__Work order__
Return the entries below precisely, omitting nothing.

*** Opening Data for processing ***

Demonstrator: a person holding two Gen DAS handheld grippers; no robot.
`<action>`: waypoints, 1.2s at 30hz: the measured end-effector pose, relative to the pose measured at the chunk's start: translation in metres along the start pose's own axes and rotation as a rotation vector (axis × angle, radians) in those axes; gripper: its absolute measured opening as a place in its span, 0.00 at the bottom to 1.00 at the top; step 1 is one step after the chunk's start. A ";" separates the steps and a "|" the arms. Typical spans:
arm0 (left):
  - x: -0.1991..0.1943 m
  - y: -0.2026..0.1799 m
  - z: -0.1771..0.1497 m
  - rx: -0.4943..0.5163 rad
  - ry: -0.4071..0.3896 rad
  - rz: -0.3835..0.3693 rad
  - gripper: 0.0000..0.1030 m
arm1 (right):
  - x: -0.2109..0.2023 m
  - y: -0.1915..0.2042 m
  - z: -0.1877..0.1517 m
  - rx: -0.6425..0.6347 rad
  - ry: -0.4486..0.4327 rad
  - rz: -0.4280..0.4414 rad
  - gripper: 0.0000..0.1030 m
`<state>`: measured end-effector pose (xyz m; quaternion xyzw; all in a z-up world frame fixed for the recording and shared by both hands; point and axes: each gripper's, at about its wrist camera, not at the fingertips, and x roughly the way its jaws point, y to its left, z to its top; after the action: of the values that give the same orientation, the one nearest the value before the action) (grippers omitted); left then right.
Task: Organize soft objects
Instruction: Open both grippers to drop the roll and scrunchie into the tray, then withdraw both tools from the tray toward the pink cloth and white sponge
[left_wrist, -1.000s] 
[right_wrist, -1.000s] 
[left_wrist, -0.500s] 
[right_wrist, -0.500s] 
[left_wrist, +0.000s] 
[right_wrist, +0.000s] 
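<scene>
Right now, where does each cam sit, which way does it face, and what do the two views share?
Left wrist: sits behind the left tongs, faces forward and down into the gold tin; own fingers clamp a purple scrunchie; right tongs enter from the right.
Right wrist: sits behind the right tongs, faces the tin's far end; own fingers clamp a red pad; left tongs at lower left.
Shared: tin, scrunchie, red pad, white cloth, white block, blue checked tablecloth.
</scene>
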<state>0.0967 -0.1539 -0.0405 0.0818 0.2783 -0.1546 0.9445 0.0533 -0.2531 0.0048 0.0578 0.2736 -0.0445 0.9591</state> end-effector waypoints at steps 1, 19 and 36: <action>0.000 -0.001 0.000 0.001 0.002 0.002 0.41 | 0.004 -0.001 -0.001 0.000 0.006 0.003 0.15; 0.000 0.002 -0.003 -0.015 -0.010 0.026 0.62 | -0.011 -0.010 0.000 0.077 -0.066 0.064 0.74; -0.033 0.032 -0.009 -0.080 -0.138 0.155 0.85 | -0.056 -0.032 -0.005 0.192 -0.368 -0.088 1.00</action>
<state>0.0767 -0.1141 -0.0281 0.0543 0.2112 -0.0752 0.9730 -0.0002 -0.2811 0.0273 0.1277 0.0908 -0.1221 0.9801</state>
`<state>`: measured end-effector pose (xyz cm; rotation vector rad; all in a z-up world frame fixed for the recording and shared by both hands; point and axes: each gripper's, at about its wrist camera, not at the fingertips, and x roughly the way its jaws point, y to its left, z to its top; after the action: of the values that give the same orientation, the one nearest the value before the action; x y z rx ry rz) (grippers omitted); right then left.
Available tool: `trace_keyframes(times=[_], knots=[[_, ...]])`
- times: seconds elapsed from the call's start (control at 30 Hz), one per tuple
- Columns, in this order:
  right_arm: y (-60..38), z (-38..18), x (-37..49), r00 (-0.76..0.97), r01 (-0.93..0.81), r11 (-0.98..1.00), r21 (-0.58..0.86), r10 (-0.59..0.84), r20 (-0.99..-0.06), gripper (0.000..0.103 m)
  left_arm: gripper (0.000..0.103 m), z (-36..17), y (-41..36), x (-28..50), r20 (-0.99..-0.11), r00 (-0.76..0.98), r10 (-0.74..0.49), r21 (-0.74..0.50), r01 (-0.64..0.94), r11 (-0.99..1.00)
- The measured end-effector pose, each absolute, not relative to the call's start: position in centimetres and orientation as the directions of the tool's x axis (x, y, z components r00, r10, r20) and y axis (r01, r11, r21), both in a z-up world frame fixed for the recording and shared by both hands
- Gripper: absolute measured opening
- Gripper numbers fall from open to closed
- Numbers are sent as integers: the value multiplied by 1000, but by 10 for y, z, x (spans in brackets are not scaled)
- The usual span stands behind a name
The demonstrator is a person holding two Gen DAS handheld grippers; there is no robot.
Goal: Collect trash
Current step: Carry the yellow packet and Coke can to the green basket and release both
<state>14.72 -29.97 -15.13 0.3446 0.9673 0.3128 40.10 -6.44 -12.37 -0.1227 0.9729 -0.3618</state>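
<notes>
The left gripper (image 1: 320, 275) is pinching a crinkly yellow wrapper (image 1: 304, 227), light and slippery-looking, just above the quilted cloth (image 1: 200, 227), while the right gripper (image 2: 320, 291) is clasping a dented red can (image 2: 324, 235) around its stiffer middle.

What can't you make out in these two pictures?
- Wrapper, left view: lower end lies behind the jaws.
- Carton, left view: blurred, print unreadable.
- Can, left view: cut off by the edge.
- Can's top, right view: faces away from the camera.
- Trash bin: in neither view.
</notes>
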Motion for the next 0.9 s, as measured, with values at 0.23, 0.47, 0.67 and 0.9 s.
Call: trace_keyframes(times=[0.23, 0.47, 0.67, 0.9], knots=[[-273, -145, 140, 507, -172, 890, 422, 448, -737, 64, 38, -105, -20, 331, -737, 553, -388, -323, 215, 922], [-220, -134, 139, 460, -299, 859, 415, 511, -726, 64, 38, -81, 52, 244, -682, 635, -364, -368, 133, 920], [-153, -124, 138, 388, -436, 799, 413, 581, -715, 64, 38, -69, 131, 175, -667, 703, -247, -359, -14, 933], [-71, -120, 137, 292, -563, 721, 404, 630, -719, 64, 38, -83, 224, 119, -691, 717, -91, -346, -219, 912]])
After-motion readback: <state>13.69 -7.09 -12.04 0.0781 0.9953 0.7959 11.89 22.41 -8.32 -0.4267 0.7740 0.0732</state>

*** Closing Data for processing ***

__Solution to this task__
Demonstrator: a person holding two Gen DAS handheld grippers; no robot.
`<action>`: waypoints, 1.2s at 30hz: the measured end-effector pose, relative to the pose measured at the chunk's start: translation in metres along the start pose's own axes and rotation as a rotation vector (axis × angle, radians) in those axes; gripper: its absolute measured opening as a place in its span, 0.00 at the bottom to 1.00 at the top; step 1 is one step after the chunk's start. A ";" separates the steps and a "|" the arms. Typical spans:
arm0 (left):
  - x: -0.1991..0.1943 m
  - y: -0.2026..0.1799 m
  - z: -0.1771..0.1497 m
  - rx: -0.4943..0.5163 rad
  - ry: -0.4071..0.3896 rad
  - rz: -0.3835..0.3693 rad
  - gripper: 0.0000..0.1030 m
arm1 (right):
  - x: -0.2109..0.2023 m
  - y: -0.1915..0.2042 m
  - z: -0.1877..0.1517 m
  - rx: -0.6425..0.6347 rad
  - ry: -0.4486..0.4327 rad
  - rz: -0.4280..0.4414 rad
  - gripper: 0.0000..0.1030 m
`<state>`: measured end-effector pose (xyz m; quaternion xyzw; all in a z-up world frame fixed for the recording and shared by both hands; point and axes: each gripper's, at about its wrist camera, not at the fingertips, and x roughly the way its jaws point, y to its left, z to its top; after the action: of the values that give the same orientation, the one nearest the value before the action) (grippers omitted); left then right.
Task: Organize soft objects
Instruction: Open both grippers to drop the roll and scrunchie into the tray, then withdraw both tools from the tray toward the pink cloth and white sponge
[left_wrist, -1.000s] 
[right_wrist, -1.000s] 
[left_wrist, -0.500s] 
[right_wrist, -0.500s] 
[left_wrist, +0.000s] 
[right_wrist, +0.000s] 
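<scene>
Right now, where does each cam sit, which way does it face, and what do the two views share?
Left wrist: sits behind the left tongs, faces forward and down into the gold tin; own fingers clamp a purple scrunchie; right tongs enter from the right.
Right wrist: sits behind the right tongs, faces the tin's far end; own fingers clamp a red pad; left tongs at lower left.
Shared: tin, scrunchie, red pad, white cloth, white block, blue checked tablecloth.
</scene>
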<state>0.0967 -0.1539 -0.0405 0.0818 0.2783 -0.1546 0.9445 0.0533 -0.2531 0.0048 0.0578 0.2736 -0.0445 0.9591</state> end-effector waypoints at steps 1, 19 and 36: <action>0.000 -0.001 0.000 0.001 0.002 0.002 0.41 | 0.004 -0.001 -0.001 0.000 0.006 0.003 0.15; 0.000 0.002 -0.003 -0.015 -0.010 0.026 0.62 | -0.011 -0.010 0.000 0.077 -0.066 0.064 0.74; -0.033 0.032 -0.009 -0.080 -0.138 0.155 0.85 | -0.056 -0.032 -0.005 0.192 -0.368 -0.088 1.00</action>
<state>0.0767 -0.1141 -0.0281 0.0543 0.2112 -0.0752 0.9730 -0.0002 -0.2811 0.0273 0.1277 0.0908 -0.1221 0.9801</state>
`<state>`: measured end-effector pose (xyz cm; rotation vector rad; all in a z-up world frame fixed for the recording and shared by both hands; point and axes: each gripper's, at about its wrist camera, not at the fingertips, and x roughly the way its jaws point, y to its left, z to its top; after the action: of the values that give the same orientation, the one nearest the value before the action; x y z rx ry rz) (grippers omitted); right then left.
Available tool: `trace_keyframes(times=[_], knots=[[_, ...]])`
- times: seconds elapsed from the call's start (control at 30 Hz), one per tuple
- Columns, in this order:
  right_arm: y (-60..38), z (-38..18), x (-37..49), r00 (-0.76..0.97), r01 (-0.93..0.81), r11 (-0.98..1.00), r21 (-0.58..0.86), r10 (-0.59..0.84), r20 (-0.99..-0.06), gripper (0.000..0.103 m)
  left_arm: gripper (0.000..0.103 m), z (-36..17), y (-41..36), x (-28..50), r20 (-0.99..-0.11), r00 (-0.76..0.98), r10 (-0.74..0.49), r21 (-0.74..0.50), r01 (-0.64..0.94), r11 (-0.99..1.00)
- The measured end-effector pose, each absolute, not relative to the call's start: position in centimetres and orientation as the directions of the tool's x axis (x, y, z components r00, r10, r20) and y axis (r01, r11, r21), both in a z-up world frame fixed for the recording and shared by both hands
- Gripper: absolute measured opening
- Gripper numbers fall from open to closed
- Numbers are sent as integers: the value multiplied by 1000, but by 10 for y, z, x (spans in brackets are not scaled)
- The usual span stands behind a name
The demonstrator is a person holding two Gen DAS handheld grippers; there is no robot.
Goal: Collect trash
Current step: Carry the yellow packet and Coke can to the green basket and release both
<state>14.72 -29.97 -15.13 0.3446 0.9673 0.3128 40.10 -6.44 -12.37 -0.1227 0.9729 -0.3618</state>
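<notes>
The left gripper (image 1: 320, 275) is pinching a crinkly yellow wrapper (image 1: 304, 227), light and slippery-looking, just above the quilted cloth (image 1: 200, 227), while the right gripper (image 2: 320, 291) is clasping a dented red can (image 2: 324, 235) around its stiffer middle.

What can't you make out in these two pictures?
- Wrapper, left view: lower end lies behind the jaws.
- Carton, left view: blurred, print unreadable.
- Can, left view: cut off by the edge.
- Can's top, right view: faces away from the camera.
- Trash bin: in neither view.
</notes>
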Motion for the next 0.9 s, as measured, with values at 0.23, 0.47, 0.67 and 0.9 s.
Call: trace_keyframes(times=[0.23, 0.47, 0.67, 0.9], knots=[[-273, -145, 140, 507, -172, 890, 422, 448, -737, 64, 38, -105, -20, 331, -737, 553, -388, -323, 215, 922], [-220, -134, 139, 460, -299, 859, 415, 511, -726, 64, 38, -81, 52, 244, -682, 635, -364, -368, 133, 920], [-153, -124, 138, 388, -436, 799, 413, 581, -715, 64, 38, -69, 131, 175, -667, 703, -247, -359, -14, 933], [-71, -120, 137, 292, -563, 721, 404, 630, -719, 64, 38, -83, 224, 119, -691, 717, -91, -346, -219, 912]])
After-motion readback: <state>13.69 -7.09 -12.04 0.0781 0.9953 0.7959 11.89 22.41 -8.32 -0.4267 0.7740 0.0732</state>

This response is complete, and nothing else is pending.